● **Problem statement**
Go through the listing below and output exactly the line with "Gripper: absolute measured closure", the line with "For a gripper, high", and each line between; omit the rest.

---------- Exercise data ----------

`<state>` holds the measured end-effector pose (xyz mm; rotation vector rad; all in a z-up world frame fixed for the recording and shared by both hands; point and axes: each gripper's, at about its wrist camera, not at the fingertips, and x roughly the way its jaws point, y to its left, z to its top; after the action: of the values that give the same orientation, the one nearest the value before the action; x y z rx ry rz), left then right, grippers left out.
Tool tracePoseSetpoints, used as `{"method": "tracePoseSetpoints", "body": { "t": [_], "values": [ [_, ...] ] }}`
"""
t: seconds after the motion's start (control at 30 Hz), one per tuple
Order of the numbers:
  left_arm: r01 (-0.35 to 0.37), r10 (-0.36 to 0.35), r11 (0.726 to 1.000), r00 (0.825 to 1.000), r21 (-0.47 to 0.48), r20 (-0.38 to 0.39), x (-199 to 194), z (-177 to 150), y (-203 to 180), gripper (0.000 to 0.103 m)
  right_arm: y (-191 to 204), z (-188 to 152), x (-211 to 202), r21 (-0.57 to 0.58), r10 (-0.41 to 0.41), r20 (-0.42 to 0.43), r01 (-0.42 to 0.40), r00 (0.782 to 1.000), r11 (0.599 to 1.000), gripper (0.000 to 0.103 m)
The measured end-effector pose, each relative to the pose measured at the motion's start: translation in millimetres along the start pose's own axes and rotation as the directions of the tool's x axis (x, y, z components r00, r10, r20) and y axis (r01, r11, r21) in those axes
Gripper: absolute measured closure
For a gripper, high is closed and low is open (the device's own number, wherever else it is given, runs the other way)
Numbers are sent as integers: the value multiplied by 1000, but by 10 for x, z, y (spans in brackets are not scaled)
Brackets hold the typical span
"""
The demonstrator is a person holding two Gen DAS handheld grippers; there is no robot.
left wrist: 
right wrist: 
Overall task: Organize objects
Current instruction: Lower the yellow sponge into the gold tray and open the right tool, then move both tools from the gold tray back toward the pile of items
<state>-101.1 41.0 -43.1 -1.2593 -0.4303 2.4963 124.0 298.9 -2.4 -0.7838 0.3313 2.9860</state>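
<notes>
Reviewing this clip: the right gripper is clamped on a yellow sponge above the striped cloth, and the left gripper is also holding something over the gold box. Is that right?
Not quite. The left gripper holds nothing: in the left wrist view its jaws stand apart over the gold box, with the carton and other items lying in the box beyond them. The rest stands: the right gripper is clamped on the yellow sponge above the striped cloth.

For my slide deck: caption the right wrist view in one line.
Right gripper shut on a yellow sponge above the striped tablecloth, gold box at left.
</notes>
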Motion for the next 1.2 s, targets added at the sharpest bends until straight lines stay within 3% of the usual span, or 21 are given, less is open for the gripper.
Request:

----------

● **Your solution**
Gripper: absolute measured closure
For a gripper, high is closed and low is open (the device's own number, wherever else it is given, runs the other way)

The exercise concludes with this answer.